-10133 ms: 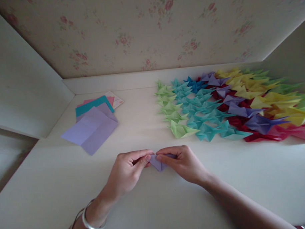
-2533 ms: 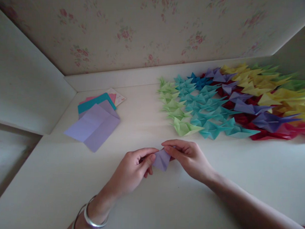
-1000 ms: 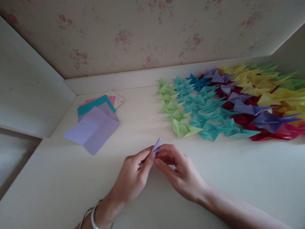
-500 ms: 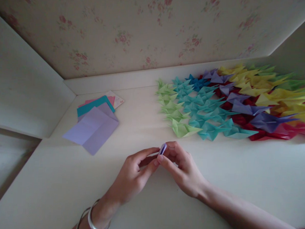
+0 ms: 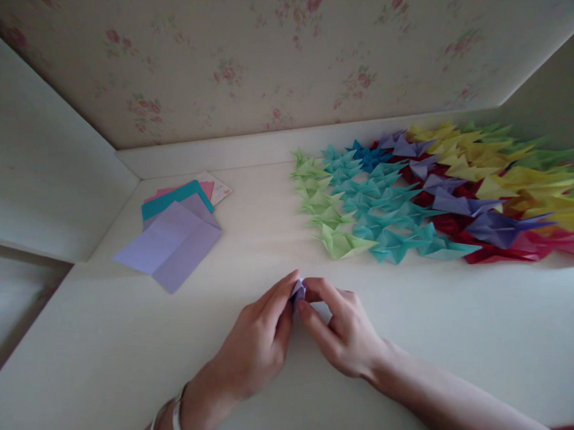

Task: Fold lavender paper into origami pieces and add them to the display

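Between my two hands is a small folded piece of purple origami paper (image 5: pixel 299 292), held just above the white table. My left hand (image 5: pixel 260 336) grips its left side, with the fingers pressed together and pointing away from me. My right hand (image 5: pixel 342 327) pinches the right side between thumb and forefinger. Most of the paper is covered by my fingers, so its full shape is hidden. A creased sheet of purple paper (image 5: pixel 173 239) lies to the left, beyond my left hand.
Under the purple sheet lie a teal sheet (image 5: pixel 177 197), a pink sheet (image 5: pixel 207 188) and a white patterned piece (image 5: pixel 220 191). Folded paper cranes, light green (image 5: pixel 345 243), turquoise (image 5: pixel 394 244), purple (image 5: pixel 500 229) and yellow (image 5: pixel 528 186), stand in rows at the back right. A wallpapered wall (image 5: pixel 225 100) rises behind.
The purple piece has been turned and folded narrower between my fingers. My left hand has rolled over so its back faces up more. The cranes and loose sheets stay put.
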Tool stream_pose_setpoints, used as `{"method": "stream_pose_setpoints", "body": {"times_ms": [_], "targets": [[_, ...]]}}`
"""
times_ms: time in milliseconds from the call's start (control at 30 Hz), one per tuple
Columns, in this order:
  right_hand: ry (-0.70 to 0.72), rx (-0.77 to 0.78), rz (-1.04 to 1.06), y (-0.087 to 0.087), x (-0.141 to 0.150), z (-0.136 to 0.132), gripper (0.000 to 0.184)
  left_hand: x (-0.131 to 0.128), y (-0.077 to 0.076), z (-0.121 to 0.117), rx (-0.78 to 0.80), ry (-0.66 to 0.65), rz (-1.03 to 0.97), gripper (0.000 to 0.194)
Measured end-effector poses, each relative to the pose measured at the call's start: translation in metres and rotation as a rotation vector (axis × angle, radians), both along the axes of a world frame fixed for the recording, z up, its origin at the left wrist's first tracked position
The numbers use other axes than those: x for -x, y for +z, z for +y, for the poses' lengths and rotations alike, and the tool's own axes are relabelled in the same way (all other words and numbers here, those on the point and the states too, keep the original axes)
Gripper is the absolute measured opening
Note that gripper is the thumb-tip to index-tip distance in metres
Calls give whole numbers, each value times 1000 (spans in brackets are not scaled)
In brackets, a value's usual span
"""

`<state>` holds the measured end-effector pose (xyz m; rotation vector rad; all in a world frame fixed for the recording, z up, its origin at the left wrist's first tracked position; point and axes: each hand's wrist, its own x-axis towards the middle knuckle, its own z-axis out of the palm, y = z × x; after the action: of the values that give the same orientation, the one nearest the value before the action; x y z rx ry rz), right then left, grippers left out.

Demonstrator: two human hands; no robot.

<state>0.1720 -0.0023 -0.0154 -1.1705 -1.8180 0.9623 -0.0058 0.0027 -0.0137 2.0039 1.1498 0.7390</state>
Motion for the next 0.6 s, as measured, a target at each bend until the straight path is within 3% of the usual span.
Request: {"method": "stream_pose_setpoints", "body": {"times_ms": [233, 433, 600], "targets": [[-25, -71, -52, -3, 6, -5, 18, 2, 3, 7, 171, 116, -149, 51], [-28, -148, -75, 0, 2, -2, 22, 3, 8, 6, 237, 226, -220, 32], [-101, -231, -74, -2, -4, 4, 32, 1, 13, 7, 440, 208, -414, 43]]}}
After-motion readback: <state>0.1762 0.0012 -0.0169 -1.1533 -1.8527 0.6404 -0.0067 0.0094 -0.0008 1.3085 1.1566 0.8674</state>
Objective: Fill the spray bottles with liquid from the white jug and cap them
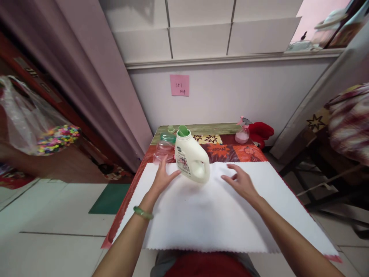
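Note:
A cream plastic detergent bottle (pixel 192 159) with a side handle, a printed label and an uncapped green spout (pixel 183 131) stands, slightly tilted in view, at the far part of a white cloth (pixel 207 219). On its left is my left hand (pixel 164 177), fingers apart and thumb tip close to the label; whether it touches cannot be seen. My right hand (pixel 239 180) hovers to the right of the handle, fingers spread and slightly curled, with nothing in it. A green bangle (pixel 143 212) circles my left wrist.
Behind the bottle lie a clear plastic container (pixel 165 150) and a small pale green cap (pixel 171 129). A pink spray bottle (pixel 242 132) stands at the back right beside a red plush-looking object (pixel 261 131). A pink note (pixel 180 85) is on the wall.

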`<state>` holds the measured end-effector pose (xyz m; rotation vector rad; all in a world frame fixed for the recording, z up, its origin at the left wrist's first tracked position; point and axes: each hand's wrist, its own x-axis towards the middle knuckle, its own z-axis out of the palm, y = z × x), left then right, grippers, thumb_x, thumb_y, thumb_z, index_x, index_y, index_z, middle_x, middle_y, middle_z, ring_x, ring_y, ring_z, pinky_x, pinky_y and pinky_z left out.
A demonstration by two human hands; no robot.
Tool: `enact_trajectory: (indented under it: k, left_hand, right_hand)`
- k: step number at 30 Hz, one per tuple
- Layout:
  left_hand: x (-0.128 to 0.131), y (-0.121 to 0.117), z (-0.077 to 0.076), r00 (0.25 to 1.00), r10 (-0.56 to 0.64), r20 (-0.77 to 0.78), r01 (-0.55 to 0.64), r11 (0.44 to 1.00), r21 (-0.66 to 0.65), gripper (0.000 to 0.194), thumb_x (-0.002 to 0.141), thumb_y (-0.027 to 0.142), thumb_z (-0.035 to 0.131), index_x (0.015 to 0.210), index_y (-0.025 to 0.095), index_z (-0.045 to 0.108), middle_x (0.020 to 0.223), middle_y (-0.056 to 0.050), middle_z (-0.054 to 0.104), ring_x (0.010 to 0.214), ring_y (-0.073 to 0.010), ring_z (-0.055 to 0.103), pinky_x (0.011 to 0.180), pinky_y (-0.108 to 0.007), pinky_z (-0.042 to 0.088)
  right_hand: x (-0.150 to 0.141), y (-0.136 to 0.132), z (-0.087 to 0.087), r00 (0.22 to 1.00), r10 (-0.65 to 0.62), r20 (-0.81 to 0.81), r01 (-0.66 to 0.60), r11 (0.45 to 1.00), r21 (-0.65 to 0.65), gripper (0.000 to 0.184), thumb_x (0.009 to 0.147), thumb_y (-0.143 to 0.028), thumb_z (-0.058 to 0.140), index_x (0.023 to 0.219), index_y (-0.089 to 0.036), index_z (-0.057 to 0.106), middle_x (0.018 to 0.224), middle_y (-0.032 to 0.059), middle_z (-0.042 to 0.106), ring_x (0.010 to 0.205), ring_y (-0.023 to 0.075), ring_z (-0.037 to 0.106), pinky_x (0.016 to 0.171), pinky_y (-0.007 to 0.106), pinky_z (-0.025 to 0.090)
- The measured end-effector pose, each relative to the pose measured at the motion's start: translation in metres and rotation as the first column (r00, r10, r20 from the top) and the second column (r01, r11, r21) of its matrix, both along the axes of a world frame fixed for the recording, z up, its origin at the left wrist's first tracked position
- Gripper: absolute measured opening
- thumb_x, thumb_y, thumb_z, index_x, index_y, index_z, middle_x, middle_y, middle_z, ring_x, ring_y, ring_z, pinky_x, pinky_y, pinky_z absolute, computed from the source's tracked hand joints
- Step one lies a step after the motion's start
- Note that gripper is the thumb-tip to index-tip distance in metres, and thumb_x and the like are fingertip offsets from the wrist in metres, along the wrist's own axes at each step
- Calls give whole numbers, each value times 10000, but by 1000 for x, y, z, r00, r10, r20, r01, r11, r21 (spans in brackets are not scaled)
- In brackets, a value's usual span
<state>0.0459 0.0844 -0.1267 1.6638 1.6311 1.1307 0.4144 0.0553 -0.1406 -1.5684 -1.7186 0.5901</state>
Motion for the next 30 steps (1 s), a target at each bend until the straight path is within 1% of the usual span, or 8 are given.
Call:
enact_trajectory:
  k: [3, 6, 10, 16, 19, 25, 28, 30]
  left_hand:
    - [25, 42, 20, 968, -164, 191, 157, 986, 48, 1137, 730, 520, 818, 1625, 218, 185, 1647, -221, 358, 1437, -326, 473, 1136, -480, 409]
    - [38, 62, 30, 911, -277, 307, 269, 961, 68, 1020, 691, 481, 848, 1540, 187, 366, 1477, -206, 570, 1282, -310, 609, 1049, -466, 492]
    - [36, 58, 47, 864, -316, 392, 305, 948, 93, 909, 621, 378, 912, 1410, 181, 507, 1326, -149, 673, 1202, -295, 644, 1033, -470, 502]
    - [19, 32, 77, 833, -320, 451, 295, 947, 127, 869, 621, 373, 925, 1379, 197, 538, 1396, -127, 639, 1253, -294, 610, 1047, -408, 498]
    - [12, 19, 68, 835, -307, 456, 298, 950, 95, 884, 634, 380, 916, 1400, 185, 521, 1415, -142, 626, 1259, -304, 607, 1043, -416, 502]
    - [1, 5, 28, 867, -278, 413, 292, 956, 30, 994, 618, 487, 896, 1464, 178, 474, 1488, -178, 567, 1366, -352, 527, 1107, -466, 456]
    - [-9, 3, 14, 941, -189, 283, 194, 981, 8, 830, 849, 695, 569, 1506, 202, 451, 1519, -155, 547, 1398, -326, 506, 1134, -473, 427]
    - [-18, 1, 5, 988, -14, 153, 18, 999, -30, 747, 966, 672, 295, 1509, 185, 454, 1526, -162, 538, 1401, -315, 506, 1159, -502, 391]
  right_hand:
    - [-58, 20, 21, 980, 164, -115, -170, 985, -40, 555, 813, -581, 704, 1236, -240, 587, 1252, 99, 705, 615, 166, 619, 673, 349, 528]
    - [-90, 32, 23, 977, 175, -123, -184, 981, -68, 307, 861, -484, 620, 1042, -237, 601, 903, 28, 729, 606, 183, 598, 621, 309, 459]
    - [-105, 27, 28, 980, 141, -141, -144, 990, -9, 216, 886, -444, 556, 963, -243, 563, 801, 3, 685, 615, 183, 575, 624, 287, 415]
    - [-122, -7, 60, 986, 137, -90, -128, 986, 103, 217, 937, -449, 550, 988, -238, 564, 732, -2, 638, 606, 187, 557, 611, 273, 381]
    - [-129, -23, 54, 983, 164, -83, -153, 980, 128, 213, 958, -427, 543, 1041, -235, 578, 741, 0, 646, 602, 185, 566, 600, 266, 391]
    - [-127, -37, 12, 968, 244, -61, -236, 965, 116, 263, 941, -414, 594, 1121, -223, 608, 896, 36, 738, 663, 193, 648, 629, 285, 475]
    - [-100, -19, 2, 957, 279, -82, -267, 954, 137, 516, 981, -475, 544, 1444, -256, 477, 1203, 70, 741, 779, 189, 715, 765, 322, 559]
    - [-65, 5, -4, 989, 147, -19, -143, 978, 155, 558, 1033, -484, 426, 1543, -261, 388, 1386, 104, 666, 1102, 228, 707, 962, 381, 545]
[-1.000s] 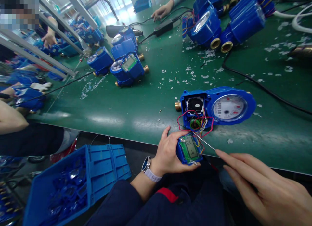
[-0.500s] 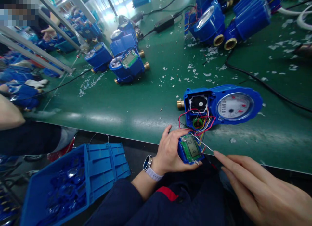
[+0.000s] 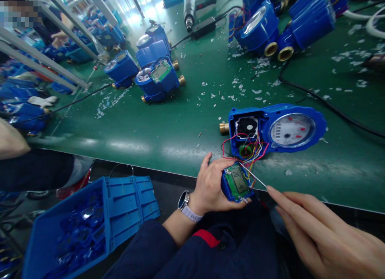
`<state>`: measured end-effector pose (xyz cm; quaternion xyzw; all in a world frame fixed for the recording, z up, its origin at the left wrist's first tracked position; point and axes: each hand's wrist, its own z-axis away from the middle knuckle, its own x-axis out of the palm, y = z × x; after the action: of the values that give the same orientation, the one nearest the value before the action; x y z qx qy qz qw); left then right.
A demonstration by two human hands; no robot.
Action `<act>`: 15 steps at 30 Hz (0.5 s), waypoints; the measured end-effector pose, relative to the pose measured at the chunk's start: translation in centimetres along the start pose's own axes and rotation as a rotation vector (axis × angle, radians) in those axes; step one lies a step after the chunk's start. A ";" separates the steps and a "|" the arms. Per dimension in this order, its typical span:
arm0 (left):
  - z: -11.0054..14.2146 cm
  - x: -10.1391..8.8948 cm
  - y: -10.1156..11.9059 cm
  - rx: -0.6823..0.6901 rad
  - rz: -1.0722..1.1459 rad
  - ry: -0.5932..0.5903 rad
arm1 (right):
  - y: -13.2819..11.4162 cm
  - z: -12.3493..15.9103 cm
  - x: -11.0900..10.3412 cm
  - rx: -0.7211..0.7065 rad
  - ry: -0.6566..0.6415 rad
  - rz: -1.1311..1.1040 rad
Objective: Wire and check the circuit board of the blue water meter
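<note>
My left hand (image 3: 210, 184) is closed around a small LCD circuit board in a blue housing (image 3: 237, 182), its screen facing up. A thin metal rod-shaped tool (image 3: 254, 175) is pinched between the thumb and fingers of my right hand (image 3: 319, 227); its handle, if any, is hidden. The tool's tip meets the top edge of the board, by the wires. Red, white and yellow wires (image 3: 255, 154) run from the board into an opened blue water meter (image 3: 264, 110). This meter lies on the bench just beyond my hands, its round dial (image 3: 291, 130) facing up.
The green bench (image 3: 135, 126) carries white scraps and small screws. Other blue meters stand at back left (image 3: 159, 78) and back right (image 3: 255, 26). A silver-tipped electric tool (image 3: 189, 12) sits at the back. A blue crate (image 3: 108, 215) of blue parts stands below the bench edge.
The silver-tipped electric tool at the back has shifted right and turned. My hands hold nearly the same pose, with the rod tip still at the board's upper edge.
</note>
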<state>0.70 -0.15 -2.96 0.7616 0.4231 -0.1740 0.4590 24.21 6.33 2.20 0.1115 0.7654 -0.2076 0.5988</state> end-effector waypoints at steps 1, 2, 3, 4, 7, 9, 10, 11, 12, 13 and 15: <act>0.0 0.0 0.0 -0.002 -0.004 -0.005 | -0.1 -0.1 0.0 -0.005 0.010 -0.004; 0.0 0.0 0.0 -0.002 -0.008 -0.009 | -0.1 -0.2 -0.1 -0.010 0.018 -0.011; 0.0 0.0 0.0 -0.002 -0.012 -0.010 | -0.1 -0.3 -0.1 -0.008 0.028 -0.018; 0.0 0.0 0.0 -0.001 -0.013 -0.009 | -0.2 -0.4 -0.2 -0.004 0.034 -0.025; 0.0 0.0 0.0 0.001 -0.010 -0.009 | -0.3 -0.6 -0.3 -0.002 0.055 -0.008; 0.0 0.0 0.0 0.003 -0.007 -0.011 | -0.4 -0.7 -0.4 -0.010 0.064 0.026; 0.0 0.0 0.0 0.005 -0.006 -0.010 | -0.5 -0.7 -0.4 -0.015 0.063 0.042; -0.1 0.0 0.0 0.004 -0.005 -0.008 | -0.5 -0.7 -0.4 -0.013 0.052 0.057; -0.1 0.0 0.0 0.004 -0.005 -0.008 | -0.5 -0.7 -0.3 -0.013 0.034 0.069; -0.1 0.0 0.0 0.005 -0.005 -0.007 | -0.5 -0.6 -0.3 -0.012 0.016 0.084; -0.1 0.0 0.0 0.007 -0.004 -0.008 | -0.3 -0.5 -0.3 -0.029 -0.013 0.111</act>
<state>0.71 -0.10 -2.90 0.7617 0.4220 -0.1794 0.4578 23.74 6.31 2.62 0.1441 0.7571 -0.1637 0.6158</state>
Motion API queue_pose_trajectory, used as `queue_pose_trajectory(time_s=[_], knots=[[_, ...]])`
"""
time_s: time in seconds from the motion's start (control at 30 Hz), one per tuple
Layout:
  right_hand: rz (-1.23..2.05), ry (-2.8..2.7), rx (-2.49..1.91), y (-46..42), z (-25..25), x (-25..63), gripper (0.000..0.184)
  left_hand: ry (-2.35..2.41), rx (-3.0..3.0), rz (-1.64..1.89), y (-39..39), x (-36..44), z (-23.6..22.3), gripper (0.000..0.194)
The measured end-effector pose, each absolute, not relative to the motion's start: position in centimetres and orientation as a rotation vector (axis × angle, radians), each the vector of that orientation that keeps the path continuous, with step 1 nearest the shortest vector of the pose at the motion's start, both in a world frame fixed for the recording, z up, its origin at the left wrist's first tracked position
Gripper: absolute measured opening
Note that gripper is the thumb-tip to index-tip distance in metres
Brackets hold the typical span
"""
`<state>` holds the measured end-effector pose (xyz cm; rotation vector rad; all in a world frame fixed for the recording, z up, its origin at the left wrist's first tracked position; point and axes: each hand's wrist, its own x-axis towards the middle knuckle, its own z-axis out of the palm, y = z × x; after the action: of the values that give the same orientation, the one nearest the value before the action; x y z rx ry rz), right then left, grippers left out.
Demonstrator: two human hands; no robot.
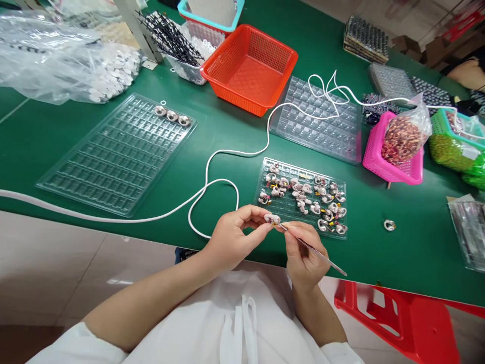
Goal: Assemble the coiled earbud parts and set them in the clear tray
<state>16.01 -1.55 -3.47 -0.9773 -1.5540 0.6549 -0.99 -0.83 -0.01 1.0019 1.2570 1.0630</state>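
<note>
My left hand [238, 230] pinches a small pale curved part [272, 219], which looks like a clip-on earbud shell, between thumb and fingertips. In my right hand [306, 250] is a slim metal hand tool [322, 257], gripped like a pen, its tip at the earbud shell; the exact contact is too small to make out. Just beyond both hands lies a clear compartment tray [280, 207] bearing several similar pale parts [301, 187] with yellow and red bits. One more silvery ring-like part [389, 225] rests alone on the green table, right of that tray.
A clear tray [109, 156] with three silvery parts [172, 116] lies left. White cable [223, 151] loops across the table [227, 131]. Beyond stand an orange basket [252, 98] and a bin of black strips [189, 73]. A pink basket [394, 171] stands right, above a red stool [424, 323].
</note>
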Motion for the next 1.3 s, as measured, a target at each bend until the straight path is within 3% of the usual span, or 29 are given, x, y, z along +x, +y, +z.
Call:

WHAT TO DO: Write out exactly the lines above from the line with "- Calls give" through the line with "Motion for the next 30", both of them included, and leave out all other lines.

WRITTEN RESPONSE:
- Calls give whole numbers, each value times 10000, but by 1000 for x, y, z, r00, r10, r20, r01, r11, r21 (spans in brackets are not scaled)
- In brackets, a value's usual span
<state>0.0459 0.0844 -0.1267 1.6638 1.6311 1.1307 0.4144 0.0553 -0.1406 -1.5684 -1.7186 0.5901</state>
Motion for the next 30 steps (1 s), a target at each bend until the straight path is within 1% of the usual span, or 8 are given.

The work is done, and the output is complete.